Exercise brief » Under this line are records; the part from the line containing "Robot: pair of" through the line containing "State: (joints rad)" should be repeated exactly. Please exclude pictures.

Records for this task »
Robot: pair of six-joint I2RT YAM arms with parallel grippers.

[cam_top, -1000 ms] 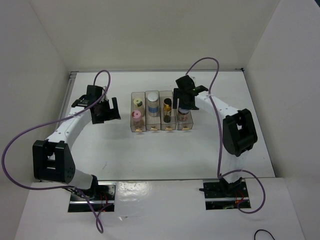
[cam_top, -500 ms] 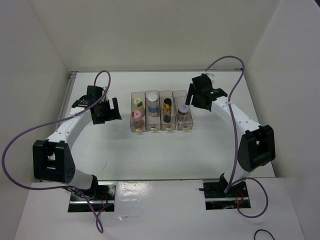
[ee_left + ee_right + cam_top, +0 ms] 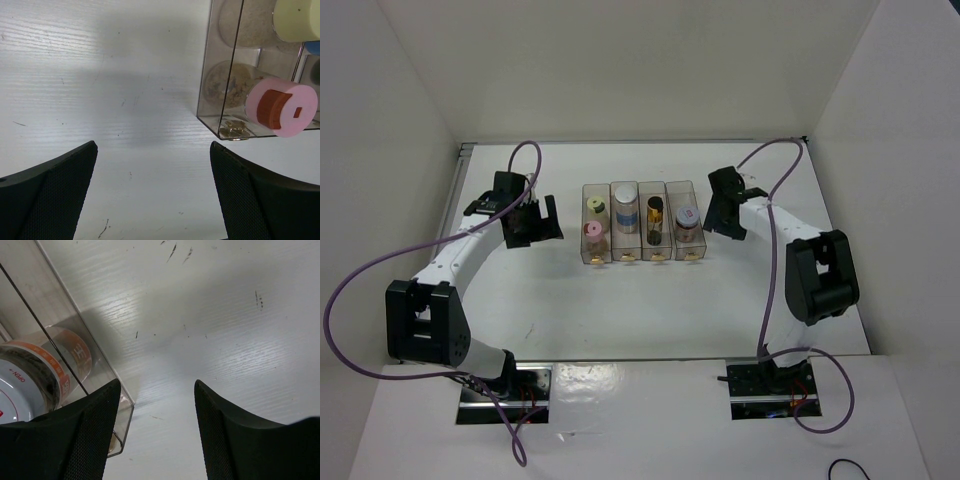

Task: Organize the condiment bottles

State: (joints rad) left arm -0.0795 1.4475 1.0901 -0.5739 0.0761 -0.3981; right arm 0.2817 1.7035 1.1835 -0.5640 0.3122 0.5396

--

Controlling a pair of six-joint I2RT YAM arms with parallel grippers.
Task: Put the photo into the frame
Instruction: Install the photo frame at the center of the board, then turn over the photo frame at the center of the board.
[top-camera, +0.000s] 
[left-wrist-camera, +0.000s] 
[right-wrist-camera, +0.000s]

Solution to this exercise »
Robot: pair of six-joint I2RT YAM arms with parallel grippers.

[cam_top, -1000 ms] 
[cam_top, -500 ms] 
[ee_left + ee_right + cam_top, +0 ms] 

Task: Organize the condiment bottles

State: (joints rad) left arm -0.0795 1.4475 1.0901 -0.5739 0.0761 -0.3981; right arm 0.2817 1.7035 1.1835 -0.5640 0.3122 0.5396

No additional output is expected.